Azelis Partners with Fellowmind to Modernise Environmental Impact Tracking
Amersfoort, Friday 5 June 2026
Announced on 2 June 2026, Azelis’s partnership with Fellowmind automates carbon footprint calculations, creating a vital foundation to track complex supply chain emissions and drive sustainable industry decisions.
Overcoming Legacy Data Bottlenecks
Prior to the announcement on 2 June 2026, Azelis relied on an external system to manage its sustainability data, an arrangement that offered limited transparency and control [1]. The legacy process of linking environmental data with core business metrics, such as purchasing and sales figures, was both time-consuming and prone to errors [1]. By implementing the Microsoft Sustainability Manager (MSM) in collaboration with Fellowmind, Azelis can now automatically calculate its carbon emissions in accordance with the Greenhouse Gas (GHG) Protocol [1]. This technological upgrade replaces fragmented data silos with a unified architecture, which is essential for accurate corporate reporting in the highly regulated chemical sector [GPT].

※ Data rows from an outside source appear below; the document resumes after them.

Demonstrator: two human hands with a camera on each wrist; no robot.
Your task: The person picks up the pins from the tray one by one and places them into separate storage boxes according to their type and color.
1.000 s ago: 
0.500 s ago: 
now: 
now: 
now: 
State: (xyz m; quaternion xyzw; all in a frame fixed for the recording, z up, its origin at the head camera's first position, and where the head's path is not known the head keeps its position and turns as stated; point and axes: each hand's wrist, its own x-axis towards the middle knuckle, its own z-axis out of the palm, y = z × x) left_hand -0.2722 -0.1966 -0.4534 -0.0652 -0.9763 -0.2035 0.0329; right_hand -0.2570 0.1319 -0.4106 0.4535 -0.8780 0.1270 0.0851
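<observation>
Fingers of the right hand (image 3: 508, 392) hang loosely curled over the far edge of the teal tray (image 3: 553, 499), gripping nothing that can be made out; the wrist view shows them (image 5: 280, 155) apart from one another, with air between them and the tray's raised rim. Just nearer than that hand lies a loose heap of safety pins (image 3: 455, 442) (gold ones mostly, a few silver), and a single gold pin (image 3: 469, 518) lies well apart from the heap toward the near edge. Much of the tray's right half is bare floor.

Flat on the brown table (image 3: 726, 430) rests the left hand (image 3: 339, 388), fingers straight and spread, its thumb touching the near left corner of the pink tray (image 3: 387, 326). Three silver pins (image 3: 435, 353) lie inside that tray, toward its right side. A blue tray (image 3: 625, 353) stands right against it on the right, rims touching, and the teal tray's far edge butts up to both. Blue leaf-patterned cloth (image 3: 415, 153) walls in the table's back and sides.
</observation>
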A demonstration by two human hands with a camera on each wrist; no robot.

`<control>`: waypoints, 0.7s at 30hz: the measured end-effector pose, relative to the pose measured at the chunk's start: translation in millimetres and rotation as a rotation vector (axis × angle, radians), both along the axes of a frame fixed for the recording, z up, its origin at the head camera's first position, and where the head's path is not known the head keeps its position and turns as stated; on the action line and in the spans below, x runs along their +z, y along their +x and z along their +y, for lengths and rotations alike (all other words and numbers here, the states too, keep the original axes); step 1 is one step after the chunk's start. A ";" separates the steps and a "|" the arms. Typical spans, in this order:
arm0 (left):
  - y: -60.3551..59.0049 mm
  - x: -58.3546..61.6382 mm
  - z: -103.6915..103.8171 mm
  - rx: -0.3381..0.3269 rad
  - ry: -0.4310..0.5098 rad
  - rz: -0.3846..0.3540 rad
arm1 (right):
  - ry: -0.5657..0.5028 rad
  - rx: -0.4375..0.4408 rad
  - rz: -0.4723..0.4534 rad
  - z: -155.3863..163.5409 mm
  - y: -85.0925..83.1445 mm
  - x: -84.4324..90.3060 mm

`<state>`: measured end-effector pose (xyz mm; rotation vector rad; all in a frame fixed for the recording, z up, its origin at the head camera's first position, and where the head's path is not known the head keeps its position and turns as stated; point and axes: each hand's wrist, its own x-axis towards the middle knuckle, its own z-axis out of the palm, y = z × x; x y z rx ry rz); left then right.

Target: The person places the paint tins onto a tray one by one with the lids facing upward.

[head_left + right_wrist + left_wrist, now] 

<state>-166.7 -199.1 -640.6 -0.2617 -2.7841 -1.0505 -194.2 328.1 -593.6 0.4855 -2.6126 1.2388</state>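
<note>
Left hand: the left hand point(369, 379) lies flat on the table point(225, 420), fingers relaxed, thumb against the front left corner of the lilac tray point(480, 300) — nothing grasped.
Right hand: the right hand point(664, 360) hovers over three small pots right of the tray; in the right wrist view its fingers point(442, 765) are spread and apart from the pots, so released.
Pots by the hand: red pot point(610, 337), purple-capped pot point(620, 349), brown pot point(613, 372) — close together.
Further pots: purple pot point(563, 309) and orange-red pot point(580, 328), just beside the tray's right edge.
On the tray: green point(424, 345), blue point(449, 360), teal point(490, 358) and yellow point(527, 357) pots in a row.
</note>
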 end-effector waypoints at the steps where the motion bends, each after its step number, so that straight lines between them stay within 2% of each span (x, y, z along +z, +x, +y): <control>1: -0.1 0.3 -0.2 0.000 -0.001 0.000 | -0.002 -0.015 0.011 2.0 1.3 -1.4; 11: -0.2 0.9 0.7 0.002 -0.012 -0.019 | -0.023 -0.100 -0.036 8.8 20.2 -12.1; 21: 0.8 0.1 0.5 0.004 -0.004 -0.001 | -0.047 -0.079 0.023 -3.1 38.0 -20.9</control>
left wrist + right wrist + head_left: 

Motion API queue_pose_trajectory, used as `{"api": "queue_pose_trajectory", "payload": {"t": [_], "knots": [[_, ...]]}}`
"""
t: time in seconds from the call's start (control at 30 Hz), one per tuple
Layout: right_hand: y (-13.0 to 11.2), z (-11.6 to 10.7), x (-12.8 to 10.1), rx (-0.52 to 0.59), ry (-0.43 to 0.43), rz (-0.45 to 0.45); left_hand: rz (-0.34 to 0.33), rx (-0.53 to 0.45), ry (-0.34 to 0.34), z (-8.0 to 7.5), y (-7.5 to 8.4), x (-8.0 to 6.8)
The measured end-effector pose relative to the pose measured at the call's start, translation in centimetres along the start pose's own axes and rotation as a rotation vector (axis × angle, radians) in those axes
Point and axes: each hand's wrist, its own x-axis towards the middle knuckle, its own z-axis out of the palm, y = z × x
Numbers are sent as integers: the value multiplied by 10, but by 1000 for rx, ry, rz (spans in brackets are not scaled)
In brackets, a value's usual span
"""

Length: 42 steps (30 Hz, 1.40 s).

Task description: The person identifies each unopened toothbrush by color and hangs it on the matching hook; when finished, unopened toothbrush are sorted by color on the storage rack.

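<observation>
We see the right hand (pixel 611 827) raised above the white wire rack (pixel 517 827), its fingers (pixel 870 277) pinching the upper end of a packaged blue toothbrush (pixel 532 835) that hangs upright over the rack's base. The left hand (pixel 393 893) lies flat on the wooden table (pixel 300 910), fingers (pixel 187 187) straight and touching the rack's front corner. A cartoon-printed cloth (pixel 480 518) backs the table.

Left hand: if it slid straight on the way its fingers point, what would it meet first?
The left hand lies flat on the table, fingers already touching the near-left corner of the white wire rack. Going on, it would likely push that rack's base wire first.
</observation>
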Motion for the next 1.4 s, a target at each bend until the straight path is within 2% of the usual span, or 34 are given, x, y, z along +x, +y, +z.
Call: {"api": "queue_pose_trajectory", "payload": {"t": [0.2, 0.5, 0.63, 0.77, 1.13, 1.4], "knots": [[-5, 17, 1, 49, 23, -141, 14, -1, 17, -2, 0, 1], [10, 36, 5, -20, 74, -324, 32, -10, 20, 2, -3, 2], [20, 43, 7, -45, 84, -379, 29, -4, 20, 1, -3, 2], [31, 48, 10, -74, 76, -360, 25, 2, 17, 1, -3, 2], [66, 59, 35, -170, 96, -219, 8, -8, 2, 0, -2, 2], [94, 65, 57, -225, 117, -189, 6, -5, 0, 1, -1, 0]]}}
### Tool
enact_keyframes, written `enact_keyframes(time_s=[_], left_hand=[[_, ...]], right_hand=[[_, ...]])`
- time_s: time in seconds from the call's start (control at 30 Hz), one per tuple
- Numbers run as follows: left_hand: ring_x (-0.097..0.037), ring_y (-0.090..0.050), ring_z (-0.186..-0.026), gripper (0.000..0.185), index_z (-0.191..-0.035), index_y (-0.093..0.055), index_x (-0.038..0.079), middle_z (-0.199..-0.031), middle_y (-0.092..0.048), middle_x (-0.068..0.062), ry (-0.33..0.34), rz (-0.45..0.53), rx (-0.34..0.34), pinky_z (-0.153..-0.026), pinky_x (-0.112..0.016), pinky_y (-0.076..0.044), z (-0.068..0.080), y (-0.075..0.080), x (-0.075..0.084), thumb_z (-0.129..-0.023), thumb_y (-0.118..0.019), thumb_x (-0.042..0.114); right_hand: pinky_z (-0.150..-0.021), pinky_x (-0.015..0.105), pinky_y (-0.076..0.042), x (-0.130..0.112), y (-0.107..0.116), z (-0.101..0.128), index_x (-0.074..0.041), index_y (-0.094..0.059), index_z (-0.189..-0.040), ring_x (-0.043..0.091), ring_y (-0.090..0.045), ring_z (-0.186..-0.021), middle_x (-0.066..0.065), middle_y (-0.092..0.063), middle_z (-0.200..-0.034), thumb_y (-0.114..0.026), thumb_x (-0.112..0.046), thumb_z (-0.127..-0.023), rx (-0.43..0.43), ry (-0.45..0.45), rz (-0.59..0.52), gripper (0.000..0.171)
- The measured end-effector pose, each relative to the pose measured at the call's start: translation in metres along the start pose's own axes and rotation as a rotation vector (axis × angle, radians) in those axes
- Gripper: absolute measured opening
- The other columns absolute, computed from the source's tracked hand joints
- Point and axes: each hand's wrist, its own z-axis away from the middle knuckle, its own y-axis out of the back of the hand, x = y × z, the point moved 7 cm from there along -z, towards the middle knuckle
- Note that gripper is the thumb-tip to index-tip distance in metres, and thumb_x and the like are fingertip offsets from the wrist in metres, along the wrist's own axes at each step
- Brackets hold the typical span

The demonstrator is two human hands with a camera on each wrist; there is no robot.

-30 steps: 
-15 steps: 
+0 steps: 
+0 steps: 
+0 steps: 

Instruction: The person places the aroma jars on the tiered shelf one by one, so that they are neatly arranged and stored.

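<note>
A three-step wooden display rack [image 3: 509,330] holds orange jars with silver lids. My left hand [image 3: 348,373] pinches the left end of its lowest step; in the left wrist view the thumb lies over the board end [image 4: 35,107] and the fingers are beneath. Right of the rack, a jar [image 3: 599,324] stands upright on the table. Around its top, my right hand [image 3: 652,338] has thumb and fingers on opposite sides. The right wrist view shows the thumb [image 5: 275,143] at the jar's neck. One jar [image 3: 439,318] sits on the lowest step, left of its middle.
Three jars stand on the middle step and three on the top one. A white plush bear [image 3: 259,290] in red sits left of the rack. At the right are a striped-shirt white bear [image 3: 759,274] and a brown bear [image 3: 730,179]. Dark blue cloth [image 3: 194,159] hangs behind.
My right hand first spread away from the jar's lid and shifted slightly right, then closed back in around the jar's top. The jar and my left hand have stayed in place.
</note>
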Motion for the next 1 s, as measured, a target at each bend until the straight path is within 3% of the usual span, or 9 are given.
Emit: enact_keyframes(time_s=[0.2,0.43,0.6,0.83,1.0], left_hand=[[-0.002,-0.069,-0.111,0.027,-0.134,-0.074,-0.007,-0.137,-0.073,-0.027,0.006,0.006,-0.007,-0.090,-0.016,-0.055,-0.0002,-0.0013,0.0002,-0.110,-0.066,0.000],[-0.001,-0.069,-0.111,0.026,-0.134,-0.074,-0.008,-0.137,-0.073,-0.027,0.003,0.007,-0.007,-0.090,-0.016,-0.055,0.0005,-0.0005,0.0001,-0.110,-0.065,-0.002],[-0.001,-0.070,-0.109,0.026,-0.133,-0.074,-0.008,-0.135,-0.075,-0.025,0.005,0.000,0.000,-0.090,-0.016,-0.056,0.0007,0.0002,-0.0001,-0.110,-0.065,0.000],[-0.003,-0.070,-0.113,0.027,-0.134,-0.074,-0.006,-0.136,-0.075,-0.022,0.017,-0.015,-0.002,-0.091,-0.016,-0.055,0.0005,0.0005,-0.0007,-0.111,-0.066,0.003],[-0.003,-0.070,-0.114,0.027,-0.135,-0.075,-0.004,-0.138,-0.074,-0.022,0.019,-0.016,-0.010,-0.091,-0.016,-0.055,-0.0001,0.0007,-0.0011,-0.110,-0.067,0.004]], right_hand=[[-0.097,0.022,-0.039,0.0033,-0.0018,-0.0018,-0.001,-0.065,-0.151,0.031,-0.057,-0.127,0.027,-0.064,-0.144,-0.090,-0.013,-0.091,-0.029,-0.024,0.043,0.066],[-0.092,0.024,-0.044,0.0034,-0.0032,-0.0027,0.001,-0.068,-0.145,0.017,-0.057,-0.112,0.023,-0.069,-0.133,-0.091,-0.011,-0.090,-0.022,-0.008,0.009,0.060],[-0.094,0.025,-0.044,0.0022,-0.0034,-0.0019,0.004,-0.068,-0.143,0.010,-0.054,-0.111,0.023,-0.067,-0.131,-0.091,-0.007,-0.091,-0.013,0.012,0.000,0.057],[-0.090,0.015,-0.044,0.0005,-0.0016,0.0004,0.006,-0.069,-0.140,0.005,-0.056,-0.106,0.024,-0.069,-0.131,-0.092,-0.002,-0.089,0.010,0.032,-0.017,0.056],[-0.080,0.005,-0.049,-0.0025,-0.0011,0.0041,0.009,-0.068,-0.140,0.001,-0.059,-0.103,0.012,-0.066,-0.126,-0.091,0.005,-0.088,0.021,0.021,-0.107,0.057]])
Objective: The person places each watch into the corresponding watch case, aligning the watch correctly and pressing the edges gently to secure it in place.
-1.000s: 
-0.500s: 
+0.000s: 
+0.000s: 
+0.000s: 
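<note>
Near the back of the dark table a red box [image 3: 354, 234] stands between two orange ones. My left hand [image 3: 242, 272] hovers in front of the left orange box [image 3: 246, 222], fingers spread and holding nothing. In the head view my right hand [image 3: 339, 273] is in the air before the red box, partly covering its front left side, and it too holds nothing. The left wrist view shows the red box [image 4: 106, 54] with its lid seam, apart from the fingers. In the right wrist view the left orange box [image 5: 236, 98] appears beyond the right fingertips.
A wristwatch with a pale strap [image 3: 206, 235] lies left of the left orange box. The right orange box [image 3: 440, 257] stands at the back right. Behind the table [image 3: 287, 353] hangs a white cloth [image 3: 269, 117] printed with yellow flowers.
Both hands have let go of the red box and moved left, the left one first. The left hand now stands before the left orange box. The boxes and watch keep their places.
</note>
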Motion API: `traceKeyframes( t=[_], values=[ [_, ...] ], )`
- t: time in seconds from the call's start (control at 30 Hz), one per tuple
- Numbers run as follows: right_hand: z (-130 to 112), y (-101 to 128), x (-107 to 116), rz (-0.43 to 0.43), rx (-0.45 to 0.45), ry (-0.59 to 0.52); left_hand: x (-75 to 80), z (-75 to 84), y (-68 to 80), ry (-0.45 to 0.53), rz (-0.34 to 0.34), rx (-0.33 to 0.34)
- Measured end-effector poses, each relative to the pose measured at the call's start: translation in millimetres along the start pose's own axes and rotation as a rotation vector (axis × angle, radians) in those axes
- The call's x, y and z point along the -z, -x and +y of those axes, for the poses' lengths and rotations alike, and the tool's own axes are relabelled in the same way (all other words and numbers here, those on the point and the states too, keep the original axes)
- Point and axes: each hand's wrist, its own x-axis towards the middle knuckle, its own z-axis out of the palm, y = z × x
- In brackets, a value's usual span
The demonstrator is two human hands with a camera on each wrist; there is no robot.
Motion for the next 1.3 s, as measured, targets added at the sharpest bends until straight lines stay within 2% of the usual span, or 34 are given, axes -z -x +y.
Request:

The Cost Conundrum in Industrial Sustainability
The push for supply chain transparency at Azelis mirrors a broader trend across the European industrial landscape, where companies are grappling with mounting environmental, social, and governance (ESG) expectations. A recent survey conducted by Censuswide among 500 Dutch companies revealed that 59 per cent of businesses are experiencing increased pressure to adopt sustainable practices [2]. This pressure stems from various stakeholders, including ESG investors and environmental organisations (59 per cent), legal teams (53 per cent), employees (52 per cent), and supply chain partners (51 per cent) [2]. Industrial enterprises, alongside healthcare and retail sectors, report feeling this pressure most acutely due to tightening legislation and shifting market demands [2].
Chemical Clusters and the Shift to Green Hydrogen
For the Benelux region’s heavy industry, balancing these financial constraints with mandatory emissions reductions is particularly critical within major chemical clusters such as Chemelot in the Netherlands and the integrated port complexes of Rotterdam and Antwerp [GPT]. These industrial hubs are currently undergoing a massive structural transition away from fossil-based feedstocks towards sustainable chemistry and green hydrogen applications [GPT]. Green hydrogen, produced via the electrolysis of water using renewable electricity, is increasingly viewed as the linchpin for decarbonising high-heat chemical processes and serving as a clean raw material for ammonia and methanol production [GPT].
Circular Economy Materials and Future Integration
Beyond energy substitution, the chemical sector is increasingly pivoting towards a circular economy model, which emphasises the reuse and recycling of materials to minimise waste and resource extraction [GPT]. The integration of circular economy materials into global supply chains requires granular data tracking to verify the provenance and lifecycle carbon footprint of recycled inputs [GPT]. Without automated, error-free data systems, tracing the environmental impact of a recycled chemical compound back to its origin is nearly impossible [GPT].